— Надо же! Какое расточительство! — пробормотала она недовольным голосом. — Проспекты и прочая печатная продукция рассылаются по почте всего лишь за два пенса. Но ничего! Сейчас мы это быстро исправим!
Миссис Форбс взяла промокашку, смочила ее теплой водой из чайника и, прижав к марке, держала ее до тех пор, пока та не отклеилась. После чего приклеила на конверт марку нужного достоинства, а эту спрятала в один из ящиков письменного стола.
Покончив с делом, миссис Форбс снова вернулась к письму от миссис Виллитон. «Хорошо, что они собрались нагрянуть к ней уже после Пасхи», — подумала она. Хотя, если честно, никаких проблем с гостями не возникло бы, надумай они приехать в Тейвискомб и на саму Пасху. Нельзя сказать, что в эту пору года от постояльцев в отеле не было отбоя. Да и в разгар летних отпусков приезжие отнюдь не брали штурмом стойку регистрации в гостиничном фойе. Несмотря на все красоты, о которых так красочно живописал туристический проспект, отель был расположен все же не очень удобно, естественно, с точки зрения отдыхающих. А именно, он находился на довольно значительном удалении от моря. А потому фразу из проспекта «Рядом море и магазины» следовало бы сократить, оставив только про магазины.
Местонахождение «Орлиного гнезда» в глубине побережья создавало определенные неудобства для отдыхающих, которые не могли позволить себе роскошь выходить на пляж в купальном костюме прямо из номера и в таком же виде возвращаться обратно. А потому пустующих комнат в гостинице было предостаточно в любое время года, что отнюдь не поколебало решимости миссис Форбс поселить родственниц сына в одном из номеров, выходящих окнами не к морю, а во двор. Эти комнаты дешевле, а никто не собирается драть с них три шкуры. Разумеется, они вообще могут пожить у нее бесплатно, так сказать, на правах близкой родни. Но, зная принципиальный характер миссис Виллитон, можно было уже заранее предвидеть: никаких одолжений такого плана она не потерпит. «Нет, нет! — воскликнет она с негодованием. — Об этом не может быть и речи! Мы с Марджори вполне кредитоспособны. И потом, это же ваш доход, миссис Форбс. Ваш, если хотите, источник существования».
— Привет, мамуля! — в двери появился Невил. Это детское обращение прозвучало немного странно в устах священника, облаченного в сутану, но Гортензия Форбс, судя по всему, даже не обратила внимания. — Чем занимаешься?
— Да вот ломаю себе голову над тем, в какие комнаты поселить Марджори и ее мать.
— Ну, по-моему, как раз-то с этим проблем нет. У тебя полно свободных комнат. Выбор более чем обширен.
Невил издал короткий смешок.
— Выбор есть, это правда! — не поддержала шутливый тон сына миссис Форбс. — Скажи на милость, почему ты слоняешься по отелю в этом странном одеянии? — неожиданно добавила она с плохо скрываемым раздражением.
— Мама, я священник. Надеюсь, ты не забыла об этом! «Странное одеяние», как ты изволила выразиться, — это моя униформа. Между прочим, в Лондоне так ходят все священники.

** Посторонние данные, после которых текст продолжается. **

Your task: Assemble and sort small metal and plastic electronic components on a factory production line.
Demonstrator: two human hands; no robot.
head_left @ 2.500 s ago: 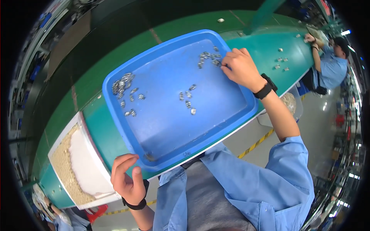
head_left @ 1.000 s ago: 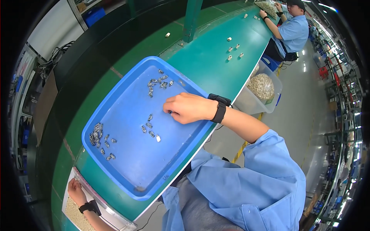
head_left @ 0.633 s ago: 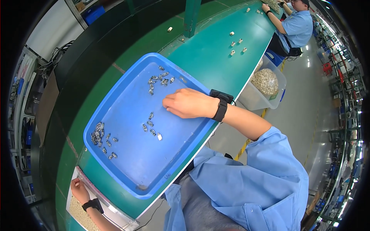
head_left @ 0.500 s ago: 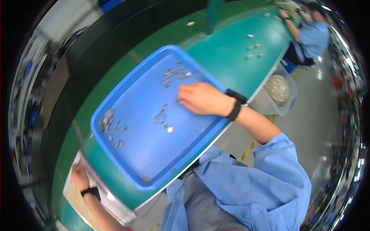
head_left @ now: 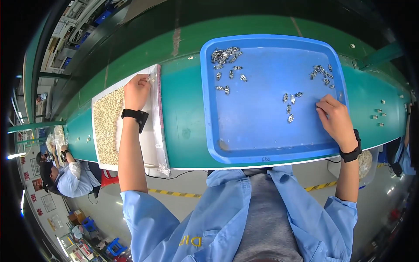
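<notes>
My left hand [head_left: 136, 91] is over the right part of a white tray [head_left: 150, 150], thumb and fingers pinched together. A small pale bit shows at its fingertips, too small to name. Beige small parts [head_left: 107, 126] lie packed in rows on the tray's left part. My right hand [head_left: 335, 117] is closed in a pinch above the right side of a blue plastic tray [head_left: 257, 126]; what its fingertips hold, if anything, I cannot make out. Nearest to it are a loose group of small metal parts [head_left: 288, 109] to the left and a cluster of metal parts [head_left: 321, 72] farther back.
A larger heap of metal parts [head_left: 224, 55] fills the blue tray's far left corner. Several small parts [head_left: 379, 114] lie on the green bench [head_left: 185, 113] at right. Co-workers sit at the left [head_left: 72, 177] and far right [head_left: 406, 153]. A clear bin [head_left: 366, 163] stands below the bench.
My view has levelled and swung left, so both trays sit straighter and another co-worker appears at left. Each hand stays over the same tray, still pinched.
</notes>
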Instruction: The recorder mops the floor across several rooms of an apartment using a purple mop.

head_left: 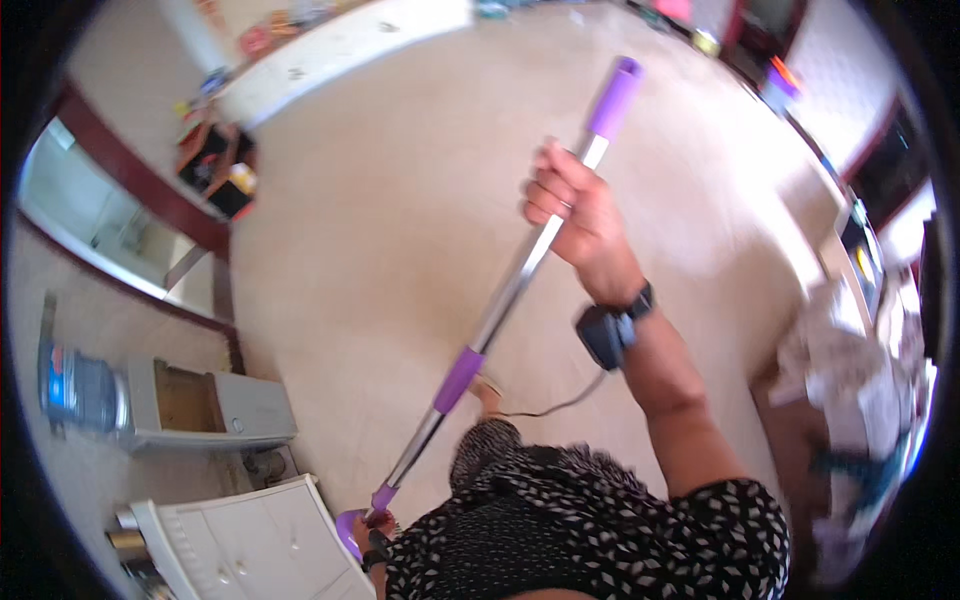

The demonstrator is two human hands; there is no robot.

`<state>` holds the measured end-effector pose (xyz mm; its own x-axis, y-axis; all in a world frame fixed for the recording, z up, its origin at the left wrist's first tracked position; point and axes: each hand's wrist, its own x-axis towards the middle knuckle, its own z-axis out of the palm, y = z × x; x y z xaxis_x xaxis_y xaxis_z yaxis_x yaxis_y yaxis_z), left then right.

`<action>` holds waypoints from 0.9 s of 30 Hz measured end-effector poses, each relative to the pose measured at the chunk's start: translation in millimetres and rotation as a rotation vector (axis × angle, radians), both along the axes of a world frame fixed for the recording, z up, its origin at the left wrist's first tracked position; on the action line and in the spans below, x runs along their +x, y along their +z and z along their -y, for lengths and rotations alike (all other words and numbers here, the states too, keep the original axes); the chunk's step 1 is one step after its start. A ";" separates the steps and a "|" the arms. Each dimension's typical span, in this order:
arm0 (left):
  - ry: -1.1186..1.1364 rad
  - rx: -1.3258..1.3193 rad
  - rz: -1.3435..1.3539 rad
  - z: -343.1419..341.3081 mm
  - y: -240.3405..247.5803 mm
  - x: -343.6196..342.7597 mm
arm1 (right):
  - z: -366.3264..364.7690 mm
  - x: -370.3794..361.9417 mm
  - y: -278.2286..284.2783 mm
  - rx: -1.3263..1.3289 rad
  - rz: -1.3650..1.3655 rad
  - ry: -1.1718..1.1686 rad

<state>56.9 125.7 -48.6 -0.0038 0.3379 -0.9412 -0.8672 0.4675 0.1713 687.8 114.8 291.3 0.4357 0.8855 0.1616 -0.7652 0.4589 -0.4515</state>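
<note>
From my end I steer by the white cabinet (pixel 260 535). The silver-and-purple pole (pixel 507 298) slants up and to the right from just beside the cabinet's right edge. I see the right hand (pixel 572 205) well apart from the cabinet, up and to its right, fingers curled around the pole below the purple top grip (pixel 615 98). The left hand (pixel 368 535) sits just right of the cabinet, at the pole's lower end near a rounded purple piece (pixel 349 530); it is partly hidden, so I cannot tell what it grasps. I count 1 foot (pixel 487 393) up and right of the cabinet. A water dispenser (pixel 260 408) with 1 blue bottle (pixel 82 390) is just beyond the cabinet.
</note>
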 end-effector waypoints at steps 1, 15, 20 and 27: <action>-0.243 0.108 0.141 -19.4 -21.6 -13.3 | -30.1 -8.3 16.4 0.013 0.010 -0.028; -1.094 1.434 -0.256 -319.2 280.7 418.0 | -323.3 -12.9 119.2 0.335 0.678 -0.030; -0.966 1.749 -0.185 -388.9 310.1 529.7 | -424.0 2.7 100.1 0.214 0.834 -0.059; -0.779 1.714 0.008 -508.4 325.7 602.3 | -569.2 50.8 110.3 0.266 0.906 -0.121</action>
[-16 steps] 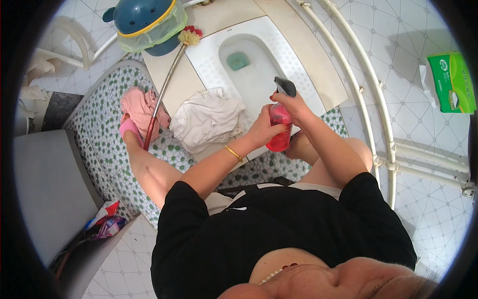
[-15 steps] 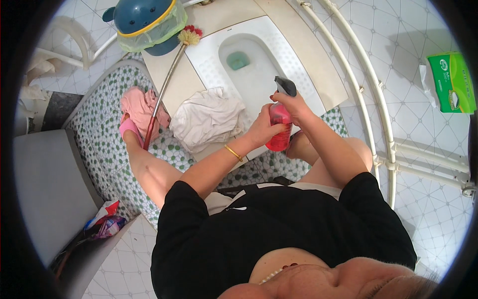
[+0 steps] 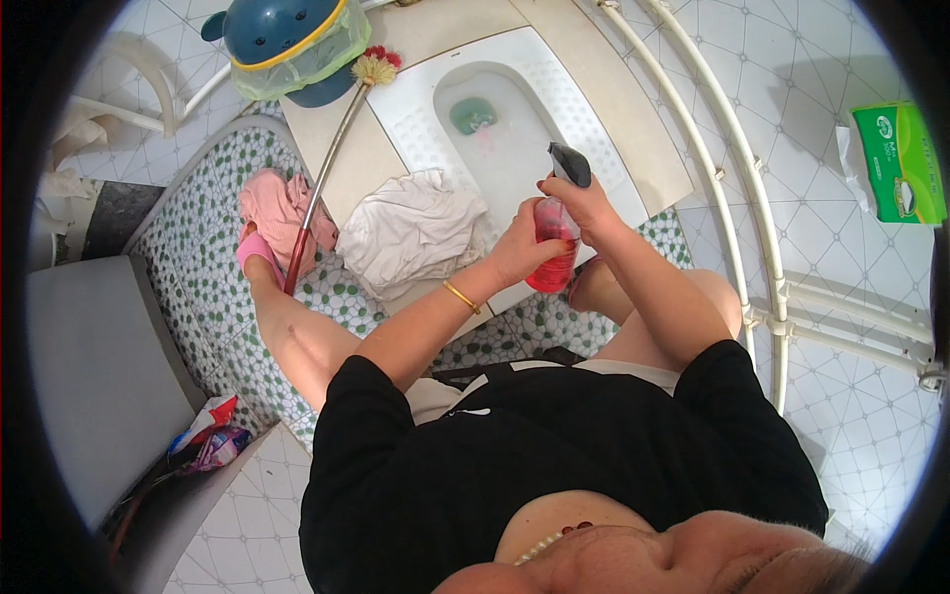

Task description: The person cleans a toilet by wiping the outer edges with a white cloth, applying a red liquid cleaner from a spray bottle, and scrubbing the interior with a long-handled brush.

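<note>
Red spray bottle between left hand and right hand.

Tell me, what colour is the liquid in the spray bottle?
Red-pink, in the spray bottle held by both hands; the head view, the only one, shows it.

The spray bottle is seen to be of clear, glossy plastic filled with red liquid, topped by a matt black plastic trigger head. It is gripped by the left hand and the right hand; a shiny gold-coloured metal bangle is worn on the left wrist. Just beyond the bottle, the squat toilet is shown in glazed white ceramic with dimpled foot pads. Left of the bottle, a crumpled white cloth looks soft and matt. Further left, the brush handle appears as polished metal, and the bin as smooth blue plastic.
</note>
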Demonstrator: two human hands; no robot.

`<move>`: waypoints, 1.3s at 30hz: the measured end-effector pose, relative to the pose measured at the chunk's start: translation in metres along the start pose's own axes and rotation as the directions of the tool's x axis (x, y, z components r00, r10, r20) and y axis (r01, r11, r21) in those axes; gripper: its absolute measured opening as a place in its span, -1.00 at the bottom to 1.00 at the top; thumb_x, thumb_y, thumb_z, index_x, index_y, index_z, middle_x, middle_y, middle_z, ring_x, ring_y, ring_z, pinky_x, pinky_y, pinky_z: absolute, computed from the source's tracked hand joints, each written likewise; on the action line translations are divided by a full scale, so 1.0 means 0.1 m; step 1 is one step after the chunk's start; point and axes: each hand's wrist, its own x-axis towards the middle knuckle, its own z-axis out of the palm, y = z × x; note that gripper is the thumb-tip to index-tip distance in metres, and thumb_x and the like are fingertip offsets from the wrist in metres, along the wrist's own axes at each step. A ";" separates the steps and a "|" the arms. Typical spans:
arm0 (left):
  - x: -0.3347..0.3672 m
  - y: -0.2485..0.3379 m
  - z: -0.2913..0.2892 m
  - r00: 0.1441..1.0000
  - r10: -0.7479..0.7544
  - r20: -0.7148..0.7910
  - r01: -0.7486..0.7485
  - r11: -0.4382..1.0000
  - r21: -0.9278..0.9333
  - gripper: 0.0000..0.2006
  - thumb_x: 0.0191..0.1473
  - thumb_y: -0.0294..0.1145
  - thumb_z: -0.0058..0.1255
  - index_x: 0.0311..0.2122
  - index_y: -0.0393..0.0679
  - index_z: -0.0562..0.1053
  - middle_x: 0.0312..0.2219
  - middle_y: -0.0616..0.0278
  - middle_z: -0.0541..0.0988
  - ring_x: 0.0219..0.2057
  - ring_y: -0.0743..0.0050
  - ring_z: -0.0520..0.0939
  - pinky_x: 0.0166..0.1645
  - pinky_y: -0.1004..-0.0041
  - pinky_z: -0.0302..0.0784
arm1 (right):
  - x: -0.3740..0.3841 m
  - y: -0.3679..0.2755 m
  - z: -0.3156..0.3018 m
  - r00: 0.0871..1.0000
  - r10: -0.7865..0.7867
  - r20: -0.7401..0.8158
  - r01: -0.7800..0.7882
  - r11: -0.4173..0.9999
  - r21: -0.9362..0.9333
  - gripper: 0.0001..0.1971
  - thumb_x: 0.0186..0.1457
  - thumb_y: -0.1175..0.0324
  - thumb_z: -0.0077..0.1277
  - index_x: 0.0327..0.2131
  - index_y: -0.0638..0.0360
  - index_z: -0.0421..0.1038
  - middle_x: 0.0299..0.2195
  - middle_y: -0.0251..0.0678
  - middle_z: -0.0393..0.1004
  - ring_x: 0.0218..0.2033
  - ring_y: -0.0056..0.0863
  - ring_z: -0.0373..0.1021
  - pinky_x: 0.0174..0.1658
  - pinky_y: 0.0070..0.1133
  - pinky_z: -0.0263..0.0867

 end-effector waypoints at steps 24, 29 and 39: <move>0.01 0.31 -0.20 0.992 0.100 -0.080 -0.093 0.992 0.085 -0.16 -0.21 -0.15 0.14 0.12 -0.32 -0.02 -0.07 -0.23 0.31 -0.04 0.01 0.42 0.04 0.30 0.33 | 0.03 -0.20 0.14 0.971 -0.235 0.043 0.236 0.972 -0.006 -0.83 -0.13 0.39 0.07 -0.42 0.21 0.36 -0.47 -0.41 0.37 -0.42 -0.65 0.28 -0.32 -0.67 0.22; 0.00 0.26 -0.18 0.992 0.095 -0.088 -0.092 0.995 0.035 -0.15 -0.21 -0.16 0.15 0.12 -0.32 -0.03 -0.06 -0.22 0.30 -0.04 0.02 0.41 0.04 0.31 0.33 | 0.01 -0.21 0.20 0.959 -0.284 0.013 0.283 0.957 0.067 -0.84 -0.14 0.38 0.08 -0.45 0.20 0.37 -0.51 -0.42 0.37 -0.45 -0.65 0.27 -0.37 -0.65 0.22; -0.10 0.36 -0.11 0.986 0.082 -0.143 -0.064 0.990 0.124 -0.14 -0.20 -0.19 0.15 0.12 -0.35 -0.07 -0.06 -0.21 0.27 -0.05 0.04 0.40 0.03 0.30 0.34 | 0.02 -0.23 0.17 0.968 -0.232 0.096 0.236 0.971 -0.031 -0.81 -0.15 0.35 0.09 -0.44 0.22 0.39 -0.51 -0.41 0.40 -0.46 -0.65 0.28 -0.35 -0.65 0.23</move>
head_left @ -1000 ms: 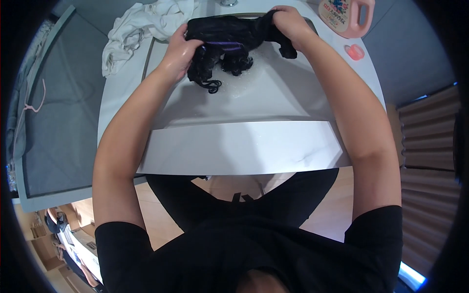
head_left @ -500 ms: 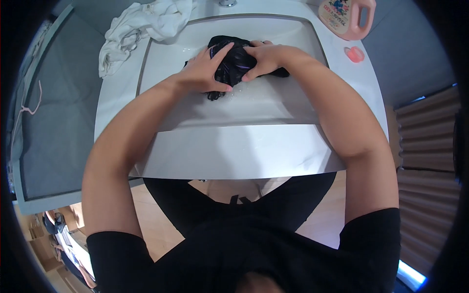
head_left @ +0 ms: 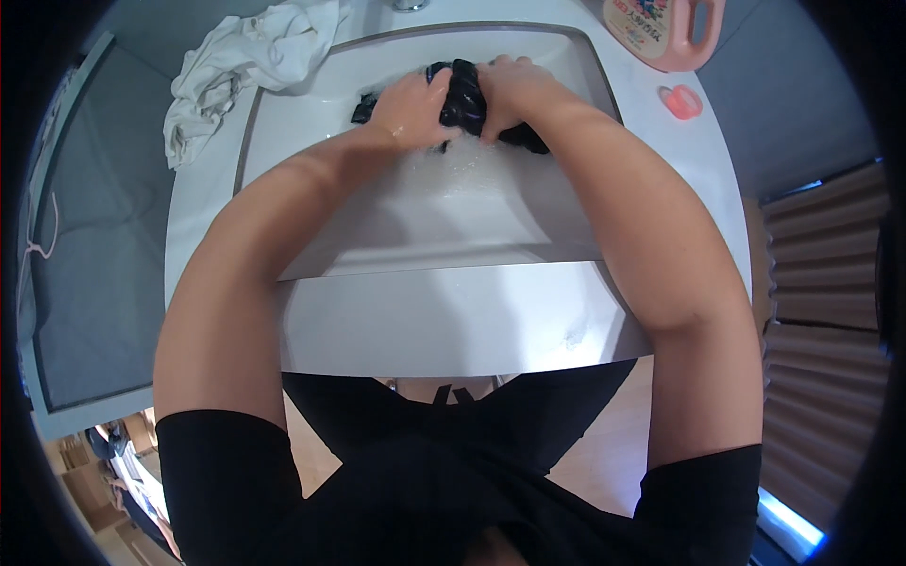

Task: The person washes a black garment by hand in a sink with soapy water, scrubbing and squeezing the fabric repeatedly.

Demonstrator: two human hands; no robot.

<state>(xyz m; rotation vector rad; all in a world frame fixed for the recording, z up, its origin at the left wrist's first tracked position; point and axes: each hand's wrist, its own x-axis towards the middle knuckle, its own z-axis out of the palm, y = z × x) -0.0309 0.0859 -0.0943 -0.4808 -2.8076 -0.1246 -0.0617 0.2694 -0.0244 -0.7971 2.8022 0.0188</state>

— Так то в Лондоне! А здесь ты у всех на виду. И выглядишь в этом балдахине, словно старый монах. Впрочем, какая-то польза от него все же есть. Во всяком случае, не так быстро снашивается цивильное платье. Невил! — резко перевела она разговор на другое. — Я думаю, тебе надо побеседовать с Элвином. У них там что-то разладилось с Марджори. А она, при всем том, очень милая девочка.
— Я с самого начала знал, что именно так все и закончится. Эта женщина ему совершенно не подходит. Элвин влюбился в хорошенькую мордашку и потерял голову, как мальчишка. Не подумал о том, что в браке главное — это общность духовных интересов.
— Но ведь и твои прихожанки влюбляются в твою хорошенькую мордашку, ни мало не заботясь об общности духовных интересов. Разве не так? — рассмеялась миссис Форбс в ответ.
Невил вспыхнул до кончиков волос. Конечно, он прекрасно знал, что чертовски хорош собой. Но хорошенькая мордашка — это все же слишком! Он украдкой глянул на себя в зеркало. Красивое лицо с правильными чертами, очень похож на Элвина, но у того гораздо более озабоченный вид. Да и волосы у него светлее, чем у младшего брата. Вон как распушились на висках, словно локоны, обрамляющие головки ангелов на картинах итальянских мастеров эпохи Возрождения.